10. sethammons ◴[13 Jul 25 10:17 UTC] No.44549096{4}[source]
Giving your data to a website is the same as giving it to a stranger on the bus. Maybe closer to going to a seedy part of town and giving your ID to random criminal and hoping they don't do anything unscrupulous.
replies(1): >>44554015 #
11. ivan_gammel ◴[13 Jul 25 21:42 UTC] No.44554015{5}[source]
It is not the same, it’s a classic straw man argument. First of all, not just some data, but your ID details - this is important detail. Second, not to a random website, but to a website you wish to engage in a contractual relationship and where your ID is actually required.

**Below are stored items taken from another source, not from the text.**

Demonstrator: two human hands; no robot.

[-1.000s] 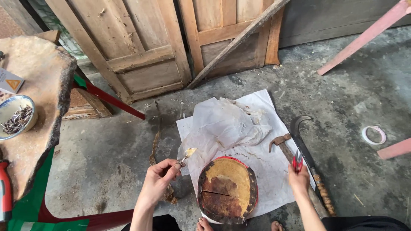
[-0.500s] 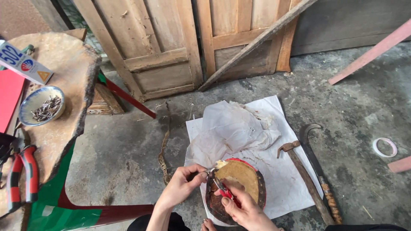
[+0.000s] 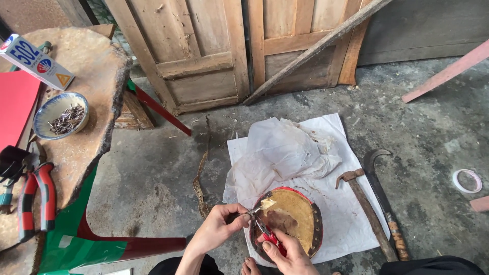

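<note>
A round drum-like disc with a tan skin face and a red rim lies on white paper on the concrete floor. My left hand pinches a small pale strip at the disc's left edge. My right hand holds a small red-handled tool, its tip meeting that strip. Both hands are close together over the disc's left side.
A hammer and a curved sickle lie on the paper's right. Crumpled translucent plastic sits behind the disc. A tape roll lies far right. At left, a wooden slab table carries a bowl of nails, red pliers and a box.
My right hand left the hammer's side and came to the disc with the red-handled tool. My left hand brought the strip onto the disc's edge. The view shifted left.
</note>
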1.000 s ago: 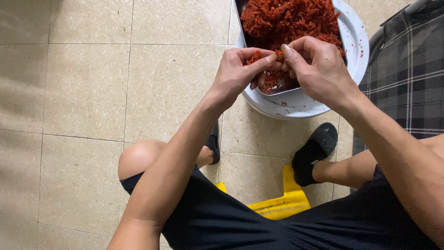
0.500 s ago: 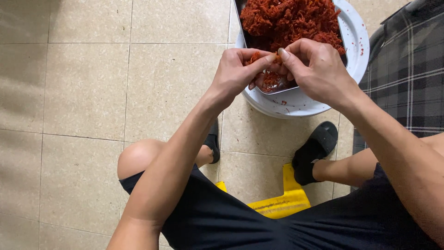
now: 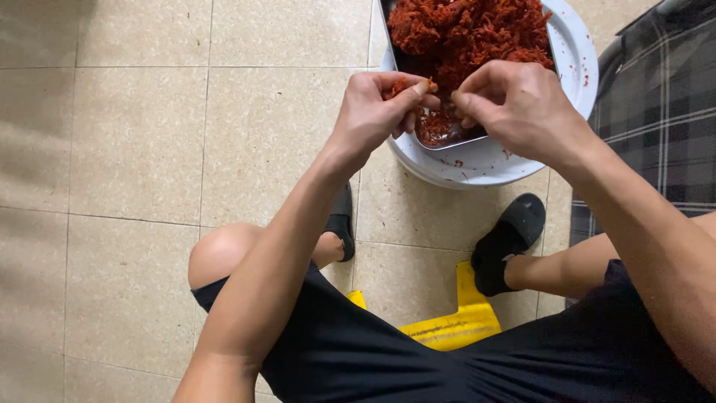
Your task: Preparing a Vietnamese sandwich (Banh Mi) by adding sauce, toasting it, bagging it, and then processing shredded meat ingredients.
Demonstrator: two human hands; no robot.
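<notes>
A metal tray (image 3: 455,138) heaped with red shredded food (image 3: 470,33) rests on a round white lid or basin (image 3: 570,67) on the tiled floor. My left hand (image 3: 377,112) pinches a small clump of the red shreds (image 3: 406,86) between thumb and fingers over the tray's near corner. My right hand (image 3: 514,104) hovers just to the right of it with fingers curled over the tray's edge. Whether the right hand holds shreds is hidden by the fingers.
I sit on a low yellow stool (image 3: 447,321) in black shorts, with black slippers (image 3: 511,239) on both feet. A grey plaid cloth (image 3: 656,112) lies at the right edge. Beige floor tiles (image 3: 134,149) spread to the left.
Both hands have drawn slightly apart. The left hand's clump of red shreds now shows between its fingertips.
</notes>
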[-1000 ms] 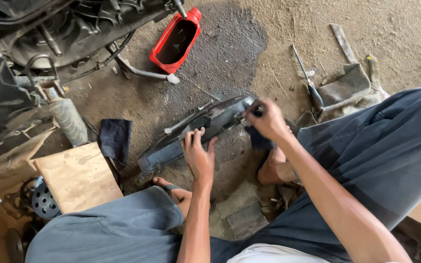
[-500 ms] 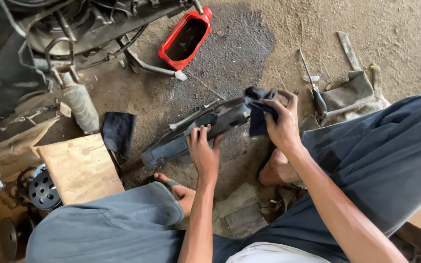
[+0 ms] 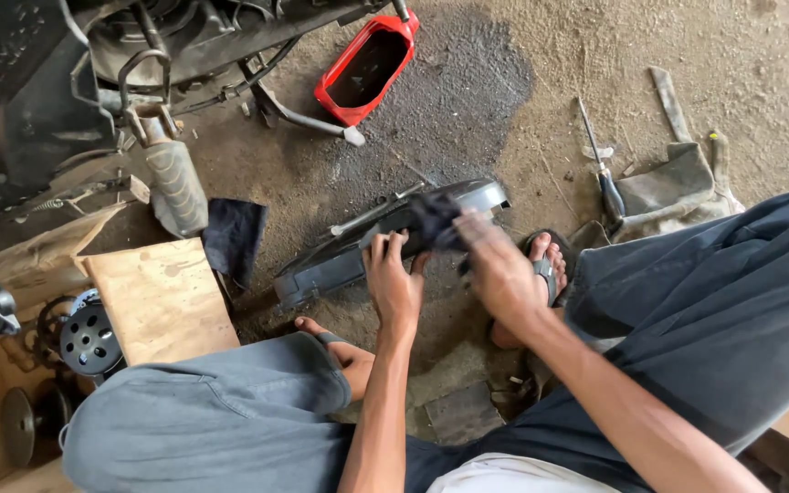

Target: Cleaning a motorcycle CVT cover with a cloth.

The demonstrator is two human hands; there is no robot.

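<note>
The right hand (image 3: 497, 265) is closed on a dark rag (image 3: 433, 222) and presses it on the grey engine cover (image 3: 340, 256); the hand is blurred. The left hand (image 3: 393, 283) lies flat on the near edge of the cover, with fingers spread. The cover lies on the dirt floor (image 3: 522, 110). Beyond the cover stands a red tray (image 3: 364, 68), to its right lies a screwdriver (image 3: 601, 169), and to its left a plywood board (image 3: 159, 297).

The long engine cover (image 3: 385, 239) is dark grey, and the rag (image 3: 433, 222) on it is near-black navy. A bright red drain pan (image 3: 367, 66) with a black inside sits on a dark oil stain (image 3: 468, 100). The plywood board (image 3: 159, 297) is pale tan. The trousers (image 3: 714, 310) are slate blue-grey, the sandal (image 3: 545, 269) black with a grey strap.
</note>
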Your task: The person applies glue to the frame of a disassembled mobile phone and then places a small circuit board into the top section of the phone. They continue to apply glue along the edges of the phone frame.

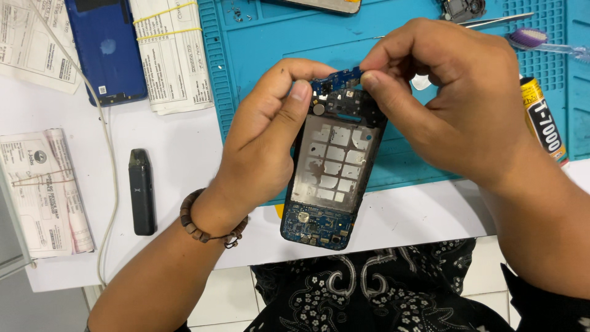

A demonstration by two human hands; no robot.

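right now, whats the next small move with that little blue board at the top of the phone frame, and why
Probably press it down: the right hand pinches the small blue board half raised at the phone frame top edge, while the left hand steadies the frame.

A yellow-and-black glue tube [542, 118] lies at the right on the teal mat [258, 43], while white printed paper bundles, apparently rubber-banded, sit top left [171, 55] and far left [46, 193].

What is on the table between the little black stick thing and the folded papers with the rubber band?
Between the black stick-shaped device and the banded folded papers, the head view shows a thin white cable running down the white table.
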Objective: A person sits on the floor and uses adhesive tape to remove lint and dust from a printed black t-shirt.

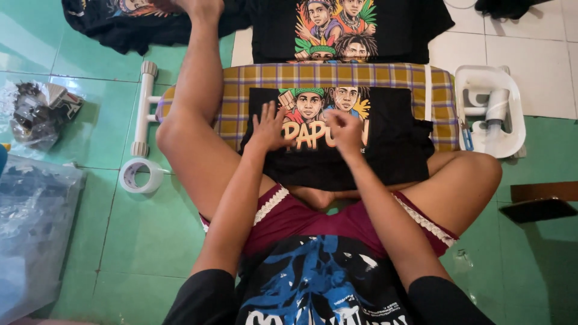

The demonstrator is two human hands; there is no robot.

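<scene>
Closest to us, our two forearms run out from black sleeves over maroon shorts with a white lace trim. Our left hand lies flat with fingers spread on a folded black T-shirt with a colourful printed design of faces, and our right hand presses down just beside it with fingers loosely curled; neither hand has a grip on anything, both rest open on the cloth, apparently to hold the fold flat.

That shirt sits on a low ironing board with a yellow and purple checked cover, which serves as our surface on the floor between our legs, so the fabric stays smooth and within easy reach. Beyond the board lies another black printed shirt, spread out on the tiles. At the board's right end a white iron rest stands on the floor. On the green tiles to our left lie a roll of clear tape and clear plastic bags.
</scene>
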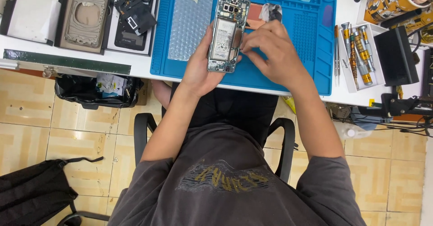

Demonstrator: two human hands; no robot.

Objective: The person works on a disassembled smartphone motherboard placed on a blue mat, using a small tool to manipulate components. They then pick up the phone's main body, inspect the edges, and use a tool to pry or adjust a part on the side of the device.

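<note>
phone repair workshop — blue mat (311, 50), screwdrivers (358, 50)

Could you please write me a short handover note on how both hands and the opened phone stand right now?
Left hand: grips the opened phone from its left side, holding it over the blue work mat, battery and boards facing up.
Right hand: fingertips at the phone's right edge, about midway down; whether they pinch anything is too small to tell.
Nearby: bubble wrap on the mat's left part, precision screwdrivers in a white tray to the right, a phone back frame in a box at upper left.
Done: back cover is off, internals exposed.
Left: battery and boards remain in the phone.
</note>
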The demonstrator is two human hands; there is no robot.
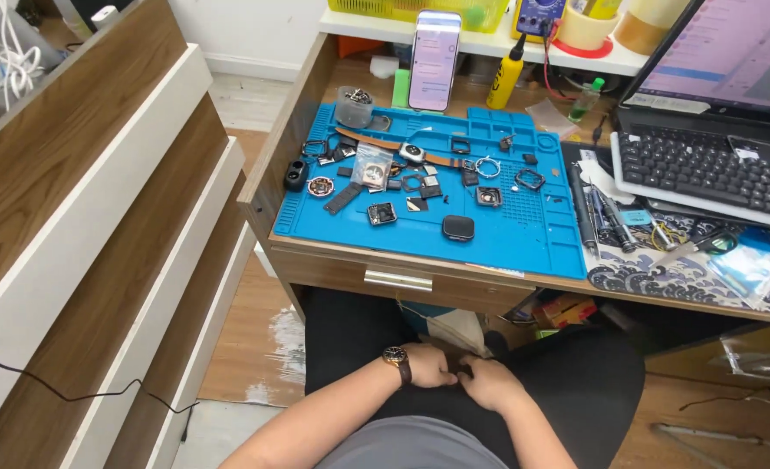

Third, they are unlikely criminal and there are legal protections in this scenario in most civilized countries. Fourth, the way it goes, it is very unlikely that you will be presenting your ID, instead providing attribute proof through a third party. See e.g. Nect Wallet and similar apps. ID verification will not increase your risks of identity theft etc compared to leaks of other PII. Probably the risk will be lower due to higher compliance requirements.
12. ivan_gammel ◴[13 Jul 25 21:47 UTC] No.44554053{3}[source]
ID verification does not increase risks for majority of people. Most people don’t use single use email aliases and thus harmful association can happen for them in any leak of their account data, with or without ID details. It is likely that higher compliance requirements will actually reduce the risk of a leak. And of course, chances that every website doing verification will store your ID are very low. It‘s costly, so it will likely be outsourced to a third party provider specializing in this job (which will be much more secure than doing it with some WordPress plugin or other shitty custom solution).